Dataset content:

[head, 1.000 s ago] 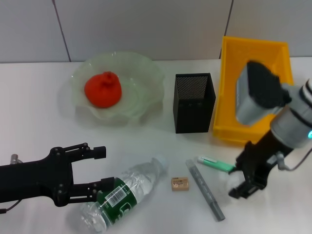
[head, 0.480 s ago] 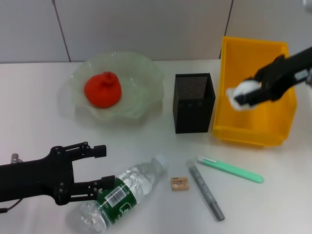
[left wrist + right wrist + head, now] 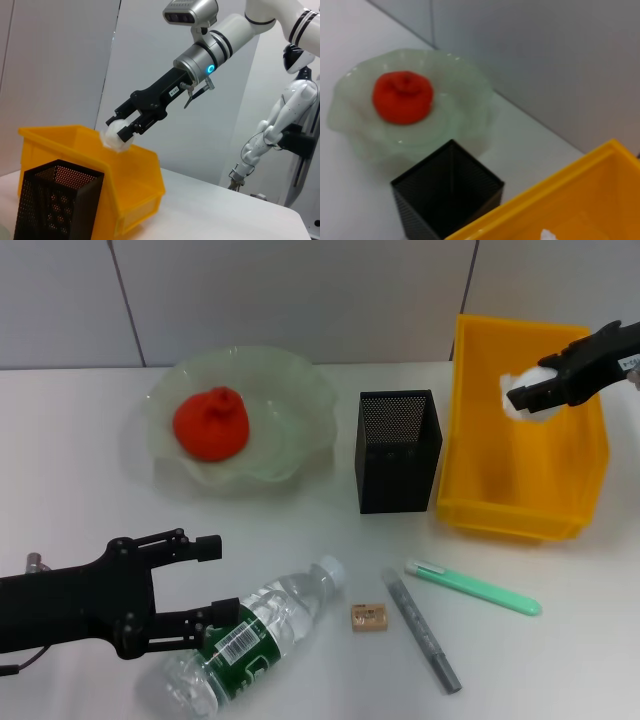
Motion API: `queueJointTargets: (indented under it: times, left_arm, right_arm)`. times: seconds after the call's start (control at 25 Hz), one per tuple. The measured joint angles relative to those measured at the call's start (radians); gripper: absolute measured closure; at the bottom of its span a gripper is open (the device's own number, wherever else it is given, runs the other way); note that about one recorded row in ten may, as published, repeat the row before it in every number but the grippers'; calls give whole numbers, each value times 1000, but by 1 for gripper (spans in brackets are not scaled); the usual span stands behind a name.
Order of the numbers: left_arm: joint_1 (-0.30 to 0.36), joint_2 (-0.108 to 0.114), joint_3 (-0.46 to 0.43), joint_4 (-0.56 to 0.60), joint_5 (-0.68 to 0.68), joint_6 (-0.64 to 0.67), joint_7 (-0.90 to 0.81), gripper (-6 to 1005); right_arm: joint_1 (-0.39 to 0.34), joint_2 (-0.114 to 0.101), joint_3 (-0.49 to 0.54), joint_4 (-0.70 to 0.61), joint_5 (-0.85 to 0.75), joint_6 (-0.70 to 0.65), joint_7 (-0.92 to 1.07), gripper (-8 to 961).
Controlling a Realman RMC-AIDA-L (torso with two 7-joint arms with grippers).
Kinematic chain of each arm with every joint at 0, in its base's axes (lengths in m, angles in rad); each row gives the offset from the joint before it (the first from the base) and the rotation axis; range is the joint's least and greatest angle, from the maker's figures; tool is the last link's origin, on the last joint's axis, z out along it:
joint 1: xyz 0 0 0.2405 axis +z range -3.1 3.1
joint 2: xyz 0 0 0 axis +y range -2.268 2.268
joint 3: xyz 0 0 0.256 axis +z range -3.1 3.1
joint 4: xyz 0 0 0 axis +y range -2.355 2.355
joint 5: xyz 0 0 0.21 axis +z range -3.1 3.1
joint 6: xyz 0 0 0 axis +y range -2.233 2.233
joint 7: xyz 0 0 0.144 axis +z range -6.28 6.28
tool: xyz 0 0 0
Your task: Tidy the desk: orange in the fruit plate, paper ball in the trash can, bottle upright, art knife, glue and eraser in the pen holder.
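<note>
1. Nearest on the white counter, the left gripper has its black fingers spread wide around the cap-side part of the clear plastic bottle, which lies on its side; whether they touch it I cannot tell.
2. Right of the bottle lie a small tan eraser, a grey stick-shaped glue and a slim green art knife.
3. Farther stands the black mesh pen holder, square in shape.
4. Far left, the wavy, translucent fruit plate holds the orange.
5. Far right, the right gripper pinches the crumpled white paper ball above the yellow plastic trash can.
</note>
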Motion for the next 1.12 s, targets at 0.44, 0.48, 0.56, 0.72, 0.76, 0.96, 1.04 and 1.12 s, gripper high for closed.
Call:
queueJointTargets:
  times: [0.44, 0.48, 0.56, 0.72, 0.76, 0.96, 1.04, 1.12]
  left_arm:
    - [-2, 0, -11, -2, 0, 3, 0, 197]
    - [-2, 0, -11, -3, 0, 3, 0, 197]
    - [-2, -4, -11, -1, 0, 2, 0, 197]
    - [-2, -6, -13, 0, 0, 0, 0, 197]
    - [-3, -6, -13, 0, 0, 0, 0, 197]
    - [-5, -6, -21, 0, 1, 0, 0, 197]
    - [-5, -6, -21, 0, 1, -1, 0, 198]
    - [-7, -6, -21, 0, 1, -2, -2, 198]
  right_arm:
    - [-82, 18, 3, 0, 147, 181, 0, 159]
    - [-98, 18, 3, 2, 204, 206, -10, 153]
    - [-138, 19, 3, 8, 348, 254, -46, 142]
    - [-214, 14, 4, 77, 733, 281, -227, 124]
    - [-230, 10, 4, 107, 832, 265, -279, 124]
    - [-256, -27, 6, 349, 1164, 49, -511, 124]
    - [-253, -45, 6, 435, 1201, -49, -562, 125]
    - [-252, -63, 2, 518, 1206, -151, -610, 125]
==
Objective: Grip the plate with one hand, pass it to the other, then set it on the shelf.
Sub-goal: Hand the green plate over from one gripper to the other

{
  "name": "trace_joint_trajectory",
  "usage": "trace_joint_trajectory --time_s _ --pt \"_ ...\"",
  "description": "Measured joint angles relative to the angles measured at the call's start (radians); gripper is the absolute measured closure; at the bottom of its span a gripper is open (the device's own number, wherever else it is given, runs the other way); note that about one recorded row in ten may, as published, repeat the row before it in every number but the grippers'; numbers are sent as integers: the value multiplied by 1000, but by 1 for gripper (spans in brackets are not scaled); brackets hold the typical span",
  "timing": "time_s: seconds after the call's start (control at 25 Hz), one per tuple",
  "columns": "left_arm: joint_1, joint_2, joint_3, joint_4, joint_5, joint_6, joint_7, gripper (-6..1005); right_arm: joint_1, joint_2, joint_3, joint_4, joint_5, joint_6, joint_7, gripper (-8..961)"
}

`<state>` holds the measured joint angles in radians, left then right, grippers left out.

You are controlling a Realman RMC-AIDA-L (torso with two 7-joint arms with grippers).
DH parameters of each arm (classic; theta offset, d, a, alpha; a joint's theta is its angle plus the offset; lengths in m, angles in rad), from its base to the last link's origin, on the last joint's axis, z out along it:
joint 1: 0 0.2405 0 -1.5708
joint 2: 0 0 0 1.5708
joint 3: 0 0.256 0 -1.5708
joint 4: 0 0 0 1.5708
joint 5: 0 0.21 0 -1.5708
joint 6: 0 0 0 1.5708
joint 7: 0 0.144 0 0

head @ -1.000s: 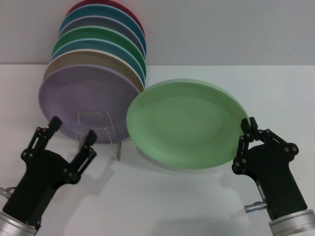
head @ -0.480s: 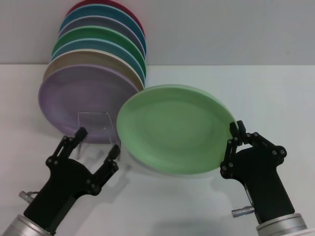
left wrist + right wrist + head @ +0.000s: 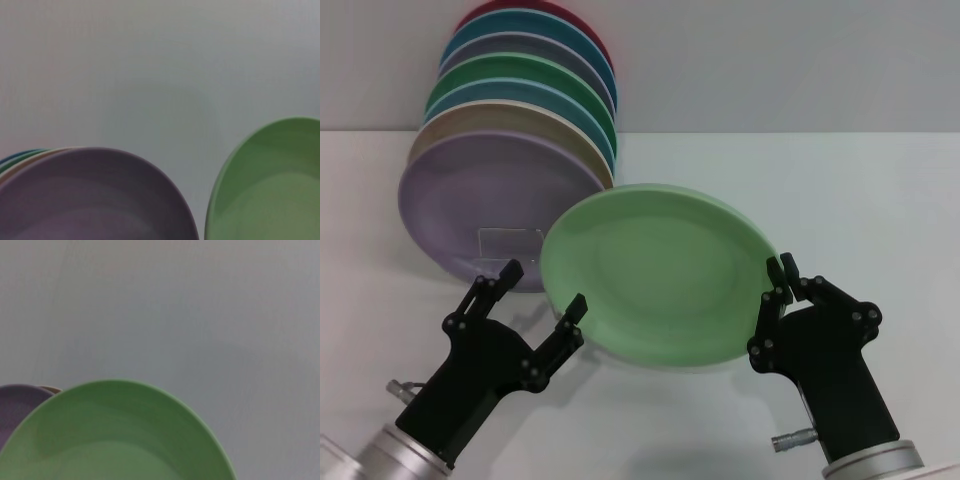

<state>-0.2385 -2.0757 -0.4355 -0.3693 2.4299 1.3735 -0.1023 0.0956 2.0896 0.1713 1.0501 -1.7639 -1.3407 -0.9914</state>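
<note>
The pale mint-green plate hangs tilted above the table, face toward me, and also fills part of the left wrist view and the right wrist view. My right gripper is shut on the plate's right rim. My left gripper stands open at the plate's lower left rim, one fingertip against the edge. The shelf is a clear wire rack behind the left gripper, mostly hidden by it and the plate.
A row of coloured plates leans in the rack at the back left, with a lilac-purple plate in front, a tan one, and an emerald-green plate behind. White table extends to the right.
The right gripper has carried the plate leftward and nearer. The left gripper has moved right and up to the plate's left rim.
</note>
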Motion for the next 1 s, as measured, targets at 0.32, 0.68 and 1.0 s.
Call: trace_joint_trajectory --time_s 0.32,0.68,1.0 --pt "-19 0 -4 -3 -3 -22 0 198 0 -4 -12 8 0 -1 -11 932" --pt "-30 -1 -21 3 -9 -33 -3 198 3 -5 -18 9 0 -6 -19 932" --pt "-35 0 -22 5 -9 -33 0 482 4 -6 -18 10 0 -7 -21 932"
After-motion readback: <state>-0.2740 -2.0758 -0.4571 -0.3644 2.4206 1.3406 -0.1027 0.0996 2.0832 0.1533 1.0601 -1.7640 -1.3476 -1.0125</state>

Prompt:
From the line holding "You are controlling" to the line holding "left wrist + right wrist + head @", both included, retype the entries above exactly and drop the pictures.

Task output:
You are controlling a Realman RMC-AIDA-L (torso with two 7-joint arms with grippers).
DH parameters of each arm (classic; theta offset, d, a, alpha; a joint's theta is its angle plus the offset; lengths in m, angles in rad), from its base to the last link's origin, on the last joint's axis, z out along it:
joint 1: 0 0.2405 0 -1.5708
joint 2: 0 0 0 1.5708
joint 3: 0 0.256 0 -1.5708
joint 4: 0 0 0 1.5708
joint 5: 0 0.21 0 -1.5708
joint 6: 0 0 0 1.5708
joint 7: 0 0.144 0 0

head @ -1.000s: 
head @ -0.480s: 
left wrist + right wrist + head @ +0.000s: 

Nothing else belongs in this answer.